As he said this, he leaned against the hiding place of the Watchful Eye, who might have been amused by the irony of Derec’s words if it had comprehended irony. It studied Derec closely (the haven did not block out sensory information), discovering much about him that it had not perceived when observing him through the city’s spy systems. There was apparently a musky odor to his body, perhaps caused by the fact that he had not had time to bathe since arriving on the planet. Since none of the spray-bathers worked, the chances were that Derec would get muskier.

And there was a surprising heft to the young man. He was thicker than he’d appeared, and inside the thickness, there was much more concentrated weight. Derec’s outer shell, what they called skin, was more softly textured than had been expected, at least by the Watchful Eye, who up till now had been knowledgeable only about the hard surfaces of robots.

It was tempted to reveal itself but was taken aback by Derec’s sudden curse. The man ran to the center of the room and looked up-where the Watchful Eye had hung the keyboards in clumps around cables. There were three clumps, all looking like some odd kind of fruit.

Derec, swinging around, appeared to address his words to the ceiling. “What’s going on around here? Who are you, you filthy Frosted bag of sewage waste?” The Watchful Eye wondered why Derec’s words made no sense. There had been nothing filthy in the sewer he had traveled through, and sewage waste might indeed be a compliment. “Why are you doing this?
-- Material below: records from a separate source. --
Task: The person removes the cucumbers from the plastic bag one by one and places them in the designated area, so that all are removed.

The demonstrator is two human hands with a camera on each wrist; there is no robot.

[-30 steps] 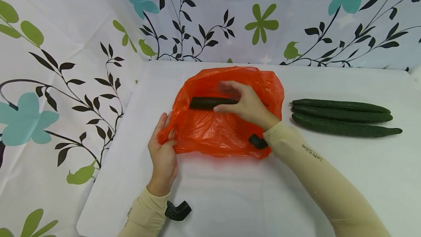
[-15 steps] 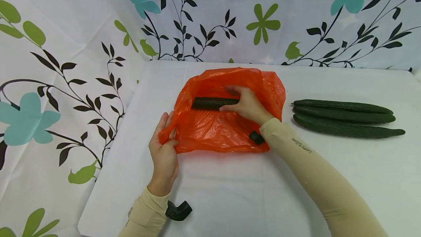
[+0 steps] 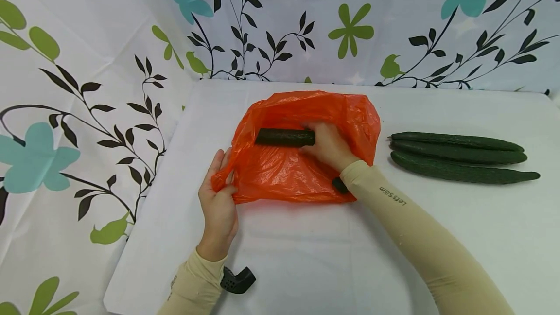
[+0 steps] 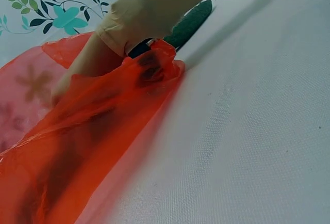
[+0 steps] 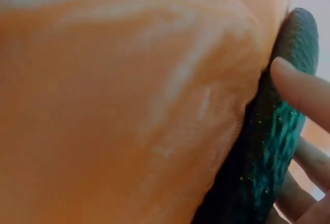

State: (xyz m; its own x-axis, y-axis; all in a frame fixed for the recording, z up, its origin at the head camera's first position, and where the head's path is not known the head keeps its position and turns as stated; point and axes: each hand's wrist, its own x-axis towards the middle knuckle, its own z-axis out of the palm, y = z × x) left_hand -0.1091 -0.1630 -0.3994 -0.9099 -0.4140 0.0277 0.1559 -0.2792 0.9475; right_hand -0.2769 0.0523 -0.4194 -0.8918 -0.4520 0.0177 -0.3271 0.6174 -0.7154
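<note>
A red-orange plastic bag (image 3: 280,174) lies with its mouth spread on the white table. Inside it is a dark green cucumber (image 3: 280,137), its left part showing. My right hand (image 3: 327,145) reaches into the bag and grips the cucumber; in the right wrist view the thumb (image 5: 299,87) lies across the bumpy cucumber (image 5: 273,141), with fingers on its other side. My left hand (image 3: 220,208) pinches the bag's left edge between thumb and fingers. In the left wrist view the bag (image 4: 93,131) hides most of the right hand.
Three cucumbers lie side by side on the table, right of the bag: a back one (image 3: 455,140), a middle one (image 3: 459,152) and a front one (image 3: 463,169). A flower-patterned cloth (image 3: 280,13) hangs behind the table (image 3: 306,261) and along its left side.
My right hand has moved slightly right and down along the cucumber, and its fingers have closed around it. The left hand still holds the bag's edge in place.
</note>
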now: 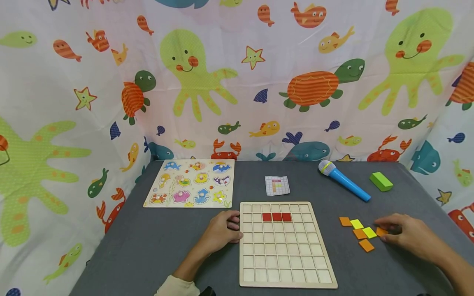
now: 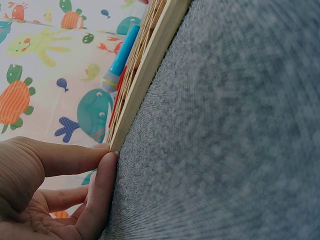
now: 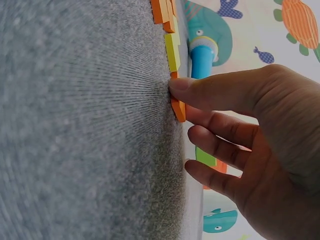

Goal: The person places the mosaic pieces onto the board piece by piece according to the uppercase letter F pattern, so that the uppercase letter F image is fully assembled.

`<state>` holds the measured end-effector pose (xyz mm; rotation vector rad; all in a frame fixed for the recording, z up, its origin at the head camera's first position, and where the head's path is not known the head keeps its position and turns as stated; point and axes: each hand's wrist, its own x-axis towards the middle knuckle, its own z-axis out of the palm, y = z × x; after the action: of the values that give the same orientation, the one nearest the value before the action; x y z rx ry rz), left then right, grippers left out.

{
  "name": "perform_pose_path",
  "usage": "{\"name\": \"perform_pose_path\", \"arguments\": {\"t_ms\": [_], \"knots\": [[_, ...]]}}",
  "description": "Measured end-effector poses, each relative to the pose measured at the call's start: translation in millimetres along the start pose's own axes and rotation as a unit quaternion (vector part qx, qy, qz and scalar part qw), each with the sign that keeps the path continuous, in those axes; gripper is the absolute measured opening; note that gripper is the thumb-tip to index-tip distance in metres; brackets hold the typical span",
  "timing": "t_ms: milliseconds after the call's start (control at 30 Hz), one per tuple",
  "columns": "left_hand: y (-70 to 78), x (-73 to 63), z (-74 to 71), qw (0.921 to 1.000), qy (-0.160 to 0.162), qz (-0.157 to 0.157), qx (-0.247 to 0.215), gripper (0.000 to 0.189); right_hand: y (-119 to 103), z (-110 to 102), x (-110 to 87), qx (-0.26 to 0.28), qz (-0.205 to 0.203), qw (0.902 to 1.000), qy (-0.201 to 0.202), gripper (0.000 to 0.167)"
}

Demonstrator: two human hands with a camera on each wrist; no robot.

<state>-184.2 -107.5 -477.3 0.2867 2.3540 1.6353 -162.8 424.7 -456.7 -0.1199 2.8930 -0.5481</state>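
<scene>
A wooden grid board (image 1: pixel 281 249) lies on the table, with three red square tiles (image 1: pixel 277 217) side by side in its second row. My left hand (image 1: pixel 220 231) holds the board's left edge; in the left wrist view, thumb and finger tips (image 2: pixel 102 159) meet at its wooden side (image 2: pixel 150 70). To the right of the board, my right hand (image 1: pixel 409 235) pinches an orange tile (image 1: pixel 382 232) between thumb and fingers, low at the table. Several loose orange tiles (image 1: pixel 366 246) and yellow tiles (image 1: pixel 369 232) lie just left of that hand.
Behind the board lies a small card with a coloured grid pattern (image 1: pixel 277 186). A sea-animal puzzle board (image 1: pixel 190 183) is at the back left. A blue toy microphone (image 1: pixel 344 181) and a green block (image 1: pixel 381 181) lie at the back right, before a printed curtain (image 1: pixel 237 82).
</scene>
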Motion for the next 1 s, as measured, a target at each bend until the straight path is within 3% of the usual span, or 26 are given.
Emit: {"name": "perform_pose_path", "arguments": {"t_ms": [233,500,1000], "knots": [[0.6,-0.2,-0.2,1.0,-0.002,0.002,-0.002,0.063,-2,-4,-0.3,-0.014,-0.009,0.9998,0.005,0.039],[1.6,0.6,0.2,1.0,0.0,0.004,-0.003,0.064,-11,-5,0.3,0.008,-0.03,0.9995,0.011,0.041],[0.9,0.6,-1.3,1.0,-0.001,0.006,-0.006,0.064,-55,7,14.6,0.033,-0.07,0.9967,0.024,0.032]]}}
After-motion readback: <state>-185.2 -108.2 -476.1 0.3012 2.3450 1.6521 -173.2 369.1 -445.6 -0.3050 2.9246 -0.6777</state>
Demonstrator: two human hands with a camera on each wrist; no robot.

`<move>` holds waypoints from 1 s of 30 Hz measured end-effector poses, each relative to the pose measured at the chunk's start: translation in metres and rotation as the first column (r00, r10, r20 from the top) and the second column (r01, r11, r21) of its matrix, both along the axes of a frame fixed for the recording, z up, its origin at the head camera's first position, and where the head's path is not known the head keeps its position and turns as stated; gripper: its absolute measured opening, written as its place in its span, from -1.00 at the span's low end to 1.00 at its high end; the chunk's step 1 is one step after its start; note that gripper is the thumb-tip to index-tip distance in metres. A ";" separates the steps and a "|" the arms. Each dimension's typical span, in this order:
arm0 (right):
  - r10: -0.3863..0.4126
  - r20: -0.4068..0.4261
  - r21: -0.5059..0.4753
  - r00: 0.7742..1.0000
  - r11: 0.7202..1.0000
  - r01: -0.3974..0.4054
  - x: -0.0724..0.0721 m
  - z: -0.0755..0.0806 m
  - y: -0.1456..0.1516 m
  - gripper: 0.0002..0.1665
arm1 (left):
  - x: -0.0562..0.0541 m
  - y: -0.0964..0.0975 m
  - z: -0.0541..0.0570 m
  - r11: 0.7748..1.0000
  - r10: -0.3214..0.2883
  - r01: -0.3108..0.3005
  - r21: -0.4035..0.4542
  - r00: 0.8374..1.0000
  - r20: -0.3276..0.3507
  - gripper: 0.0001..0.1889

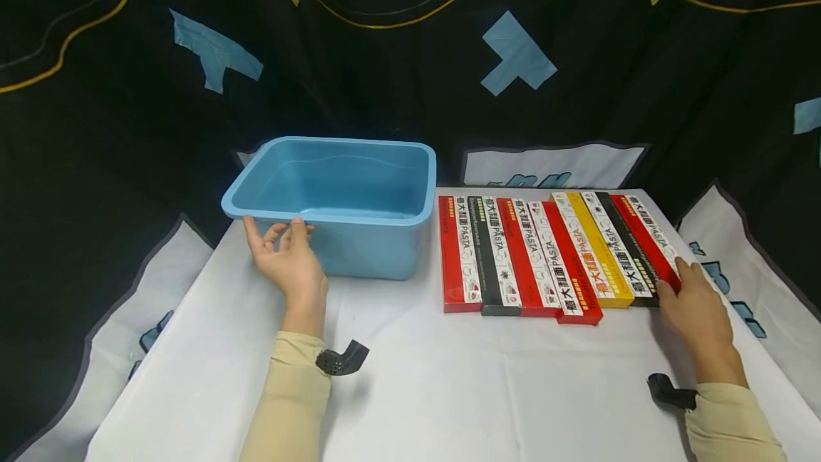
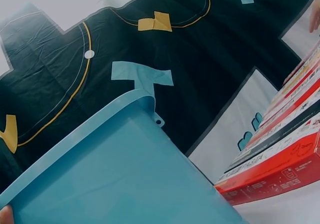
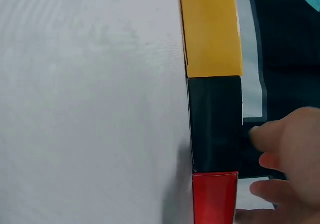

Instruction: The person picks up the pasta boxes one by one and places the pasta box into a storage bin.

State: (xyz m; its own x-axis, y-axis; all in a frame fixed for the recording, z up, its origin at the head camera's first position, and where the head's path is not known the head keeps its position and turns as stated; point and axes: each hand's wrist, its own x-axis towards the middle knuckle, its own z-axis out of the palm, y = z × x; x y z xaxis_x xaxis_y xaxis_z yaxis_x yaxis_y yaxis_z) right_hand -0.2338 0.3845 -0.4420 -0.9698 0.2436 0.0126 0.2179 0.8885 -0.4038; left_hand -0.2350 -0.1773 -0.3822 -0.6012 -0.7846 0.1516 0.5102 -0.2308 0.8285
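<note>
A blue plastic basin (image 1: 359,248) stands at the back left of the white table. My left hand (image 1: 291,262) is at its near rim, fingertips touching just below the edge; in the left wrist view only a fingertip (image 2: 6,216) shows at the rim. To the right, several pasta boxes (image 1: 507,255) in red, black and yellow lie flat side by side. My right hand (image 1: 699,309) is at the near end of the rightmost red pasta box (image 1: 644,237), thumb and fingers apart. The right wrist view shows the fingers spread beside the black pasta box (image 3: 215,124) and the red one.
White cloth covers the table (image 1: 449,376). Behind it hangs a dark curtain (image 1: 398,84) with blue tape pieces (image 1: 519,55) and yellow cords. White printed panels (image 1: 551,166) show at the table's back and sides. A black wrist camera (image 1: 343,358) sits on each sleeve.
</note>
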 end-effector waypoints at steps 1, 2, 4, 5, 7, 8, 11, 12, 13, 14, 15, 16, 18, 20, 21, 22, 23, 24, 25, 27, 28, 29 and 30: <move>-0.002 0.007 -0.002 1.000 1.000 0.002 0.000 -0.001 0.002 -0.14 | 0.000 0.001 0.000 1.000 0.002 -0.002 0.005 1.000 -0.008 -0.13; -0.003 0.010 -0.006 1.000 1.000 0.003 -0.001 -0.002 0.004 -0.14 | 0.000 0.001 -0.001 1.000 0.002 -0.002 0.009 1.000 -0.016 -0.13; -0.010 0.018 -0.014 1.000 1.000 0.011 -0.002 -0.002 0.007 -0.12 | 0.001 0.002 -0.001 1.000 0.007 -0.006 0.014 0.999 -0.032 -0.12; -0.011 0.021 -0.014 1.000 1.000 0.012 -0.003 -0.002 0.009 -0.11 | 0.002 0.002 -0.001 1.000 0.009 -0.009 0.017 0.999 -0.035 -0.12; -0.020 0.050 -0.029 0.999 0.999 0.021 -0.004 -0.001 0.014 -0.06 | 0.002 0.003 -0.001 1.000 0.014 -0.013 0.019 0.999 -0.036 -0.13; -0.021 0.067 -0.036 0.998 0.999 0.023 -0.004 -0.001 0.018 -0.04 | 0.002 0.003 -0.001 1.000 0.014 -0.013 0.021 0.999 -0.035 -0.13; -0.025 0.130 -0.050 0.991 0.998 0.032 -0.004 -0.003 0.027 0.02 | 0.003 0.004 -0.001 1.000 0.011 -0.011 0.023 1.000 -0.025 -0.13; -0.030 0.150 -0.060 0.988 0.997 0.039 -0.003 -0.003 0.031 0.03 | 0.003 0.004 -0.001 1.000 0.010 -0.010 0.023 1.000 -0.021 -0.13; -0.034 0.160 -0.069 0.986 0.997 0.046 -0.003 -0.004 0.034 0.04 | 0.003 0.004 0.000 1.000 0.009 -0.009 0.025 1.000 -0.019 -0.13; -0.039 0.169 -0.077 0.985 0.996 0.052 -0.002 -0.005 0.037 0.05 | 0.003 0.004 0.000 1.000 0.008 -0.008 0.025 1.000 -0.016 -0.14; -0.040 0.175 -0.089 0.984 0.994 0.056 -0.001 -0.006 0.040 0.06 | 0.003 0.004 0.000 1.000 0.008 -0.008 0.023 1.000 -0.013 -0.14; -0.031 0.169 -0.094 0.985 0.994 0.047 -0.001 -0.007 0.043 0.05 | 0.003 0.004 0.000 1.000 0.008 -0.007 0.021 1.000 -0.010 -0.14; -0.018 0.181 -0.126 0.983 0.991 0.041 0.000 -0.007 0.048 0.07 | 0.003 0.004 0.001 1.000 0.007 -0.007 0.015 1.000 -0.003 -0.14; -0.002 0.201 -0.154 0.980 0.987 0.034 0.000 -0.007 0.052 0.10 | 0.003 0.004 0.002 1.000 0.004 -0.004 0.013 1.000 0.002 -0.14; 0.005 0.217 -0.177 0.976 0.984 0.034 0.000 -0.006 0.054 0.12 | 0.004 0.004 0.002 1.000 0.003 -0.003 0.012 1.000 0.006 -0.14; 0.009 0.229 -0.185 0.973 0.982 0.035 0.000 -0.006 0.055 0.13 | 0.004 0.004 0.002 1.000 0.001 -0.001 0.013 1.000 0.008 -0.13; 0.001 0.245 -0.192 0.970 0.980 0.048 0.001 -0.005 0.057 0.15 | 0.004 0.004 0.002 1.000 0.000 0.000 0.014 1.000 0.012 -0.13; -0.008 0.253 -0.194 0.967 0.979 0.059 0.001 -0.005 0.058 0.16 | 0.004 0.004 0.002 1.000 -0.002 0.002 0.017 1.000 0.011 -0.13; -0.016 0.248 -0.194 0.969 0.979 0.066 0.001 -0.005 0.058 0.16 | 0.004 0.004 0.002 1.000 -0.002 0.001 0.020 1.000 0.012 -0.12; -0.040 0.234 -0.181 0.971 0.980 0.083 0.001 -0.005 0.059 0.14 | 0.004 0.004 0.001 1.000 -0.002 0.002 0.023 1.000 0.010 -0.12; -0.048 0.218 -0.154 0.975 0.985 0.083 0.001 -0.005 0.058 0.14 | 0.004 0.004 0.001 1.000 -0.002 0.002 0.024 1.000 0.008 -0.12; -0.057 0.208 -0.138 0.976 0.987 0.087 0.001 -0.005 0.057 0.15 | 0.004 0.004 0.001 1.000 -0.001 0.001 0.023 1.000 0.007 -0.13; -0.062 0.198 -0.127 0.978 0.988 0.089 0.001 -0.006 0.056 0.16 | 0.004 0.004 0.000 1.000 0.001 -0.001 0.023 1.000 0.004 -0.13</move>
State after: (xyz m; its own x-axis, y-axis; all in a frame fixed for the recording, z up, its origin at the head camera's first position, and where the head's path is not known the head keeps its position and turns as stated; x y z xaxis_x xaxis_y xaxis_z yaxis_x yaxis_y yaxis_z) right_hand -0.2331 0.4407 -0.4477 -0.9294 0.3028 -0.2110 0.3678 0.8068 -0.4623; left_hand -0.2306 -0.1736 -0.3817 -0.6013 -0.7882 0.1308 0.5069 -0.2498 0.8250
Why are you turning my city into a pesthole?”

It was amazed by Derec’s anger. While that was supposed to be a human characteristic, Derec nevertheless had not seemed the type to lose his composure. Now his face was quite red, and his body was trembling.

It longed for Derec to leave so that it could restore its haven to its normal shape, slip it into the compartment fashioned behind the wall, where he normally kept it, and shut out Robot City for a while. It had to calculate its next moves, and whether they’d be directed against Derec or elsewhere. It could not harm Derec or any of his companions, nor could it, under most circumstances, injure any of the city’s robots. But it could destroy the city, it thought. It only needed a rationale to begin the process.

As soon as Avery picked up the tiny creature, Ariel leaped toward him. But she was not quick enough. Eve got to Avery first. She grabbed him from behind and forced his arm slowly down until he released his captive. When the small man had run back to his companions, Eve let Avery go.

He whirled upon her, fury in his eyes.

“How dare you attack me?”

“First Law;’ she replied. “Your actions were going to result in the death of the human in your hand.”

“But that is not a human being! It is an android, a robot like yourself.”

“That may be true, but it has not been proven. I see a human being. I must not allow him to come to harm. And, sir, wouldn’t Third Law also be applicable to these circumstances?”

“How?”

“If the being is, like us, a robot, then shouldn’t we protect our own from harm as we would ourselves?”

Ariel might have been mistaken, but she thought that Or. Avery nearly choked with rage at Eve’s question. At any rate, he did not respond immediately. He merely stared at Eve, the way he might have if a peer had asked the question.

“Where in blazes did you get that idea?” he finally asked.

“It seems natural to me.”

Avery seemed stumped for a moment, then he addressed Eve slowly and methodically, “Eve, you and Adam are expensive pieces of merchandise. There is no need for you to endanger yourself when a human’s safety is not involved. That is what the Third Law is about. It is not about a community of robots evolving a set of ethics based on this law. You do not, I repeat, do not, have a duty to protect your own as you would yourselves.’;

“I am not certain about that,” Adam said, coming forward. “Especially since many robotic matters are different for us, for Eve and I. To our knowledge, we are the only beings like us. When a function-robot is deactivated, there are many other function-robots to take its place. If the very existence of either of us is threatened, I believe it the responsibility of the other to perform any act that would protect us.”